You know those recipes that you just know? The things you don’t need to look up in a cookbook. The 5 things you fall back on in your cooking rotation. Mine seems to go something like this… roast chicken (and then chicken stock), bread, lasagna, chocolate chip cookies, and fruit crisps.
And that is the subject of today’s post. The humble fruit crisp … or fruit crumble (depending where you’re from).
Why bother with crisps? Crisps are easy to make and an easy recipe to remember – just a few ingredients from your pantry. They are flexible – put in any kind of fruit and add the topping. They are forgiving – no need to roll a perfect pie crust and stress about fluting the edges. You can serve them warm or cold. With ice cream or without. In fancy little dishes to be posh, or in a big bowl covered with cream to be cozy. For dessert, or a snack.
(Or, let’s be honest here … as breakfast! In my mind oatmeal + cinnamon + fruit = breakfast. Just stir it into a little bit of plain yogurt, et voila!)
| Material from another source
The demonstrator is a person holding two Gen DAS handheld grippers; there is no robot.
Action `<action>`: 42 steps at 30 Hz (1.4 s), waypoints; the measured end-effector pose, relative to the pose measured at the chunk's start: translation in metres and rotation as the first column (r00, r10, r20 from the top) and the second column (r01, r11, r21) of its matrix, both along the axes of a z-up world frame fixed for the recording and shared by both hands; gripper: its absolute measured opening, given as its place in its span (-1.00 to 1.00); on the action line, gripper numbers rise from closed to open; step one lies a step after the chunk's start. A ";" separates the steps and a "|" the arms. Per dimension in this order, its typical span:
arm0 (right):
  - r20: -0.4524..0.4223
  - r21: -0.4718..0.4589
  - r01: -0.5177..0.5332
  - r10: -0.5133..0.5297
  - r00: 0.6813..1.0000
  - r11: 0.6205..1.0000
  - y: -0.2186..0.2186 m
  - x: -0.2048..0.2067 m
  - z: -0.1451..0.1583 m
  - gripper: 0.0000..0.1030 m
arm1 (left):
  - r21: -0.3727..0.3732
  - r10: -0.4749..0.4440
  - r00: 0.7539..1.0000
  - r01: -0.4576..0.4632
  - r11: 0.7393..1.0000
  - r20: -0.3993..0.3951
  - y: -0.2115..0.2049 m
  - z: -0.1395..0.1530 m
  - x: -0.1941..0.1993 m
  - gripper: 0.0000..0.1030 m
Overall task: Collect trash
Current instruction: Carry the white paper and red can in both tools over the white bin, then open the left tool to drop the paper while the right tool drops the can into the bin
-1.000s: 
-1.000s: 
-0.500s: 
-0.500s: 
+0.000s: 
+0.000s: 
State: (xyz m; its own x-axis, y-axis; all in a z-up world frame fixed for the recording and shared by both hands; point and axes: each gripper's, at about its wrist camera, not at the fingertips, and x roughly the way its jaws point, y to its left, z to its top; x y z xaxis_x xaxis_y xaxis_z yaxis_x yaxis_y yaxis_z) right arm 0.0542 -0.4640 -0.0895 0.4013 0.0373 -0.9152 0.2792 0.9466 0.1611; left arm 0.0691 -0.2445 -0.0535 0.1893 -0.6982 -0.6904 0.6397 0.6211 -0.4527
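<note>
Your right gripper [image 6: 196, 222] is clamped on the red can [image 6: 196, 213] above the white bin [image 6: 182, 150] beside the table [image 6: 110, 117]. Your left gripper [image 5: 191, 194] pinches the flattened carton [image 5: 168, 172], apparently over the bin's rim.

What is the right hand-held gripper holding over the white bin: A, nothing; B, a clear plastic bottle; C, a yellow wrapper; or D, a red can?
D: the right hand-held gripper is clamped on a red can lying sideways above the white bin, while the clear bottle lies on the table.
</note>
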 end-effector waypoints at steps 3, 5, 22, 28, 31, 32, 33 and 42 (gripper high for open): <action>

I made my first strawberry rhubarb crisp of the season, the first of many to come this summer. (Although I promise I will get around to making a proper strawberry rhubarb pie, I really will!). And as you’ll see from the pictures, I made two separate dishes of crisp with the good intention of having one for myself and one for Zak.
But I am weak around rhubarb and ate one and a half of them myself. Oops.
Will have to find some more rhubarb to make round #2 next weekend.
Strawberry Rhubarb Crisp (or Strawberry Rhubarb Crumble)
Adapted from my mom’s classic apple crisp recipe
4 cups sliced fruit
2/3 to 3/4 c. brown sugar, packed. (depending how tart your fruit is. For rhubarb, use 3/4 c. For sweet peaches and berries, use less).
1/2 c. flour
1/2 c. oats
1 tsp cinnamon
1/2 tsp. ginger
1/3 c. salted butter, softened.
Heat oven to 375F. Butter an 8×8 pan, or 2 smaller dishes, or 6 individual ramekins.
Place fruit in dish. My rhubarb was especially tart so I sprinkled it with 1 TB of white sugar.
In a separate bowl, mix flour, oats, sugar and spices. Now here comes the only challenging bit of the entire recipe – mix in the butter. If the butter is soft you can do this with a spoon or your hands. If it’s slightly harder, you might use a pastry blender (see picture). You want the topping to make little crumbly bits, so spread the butter throughout until it’s crumbly, but not so much to make one solid dough.
Using your hands, sprinkle the topping evenly over the fruit, breaking up any really big crumbles. If you want to be really naughty, you can put little dots of butter across the top of the crisp to make it extra crispy.
Bake for 30 minutes until fruit is tender and top is golden brown.
Eat warm, cold or room temperature. With ice cream, pouring cream, yogurt or plain. Equally delicious the next day.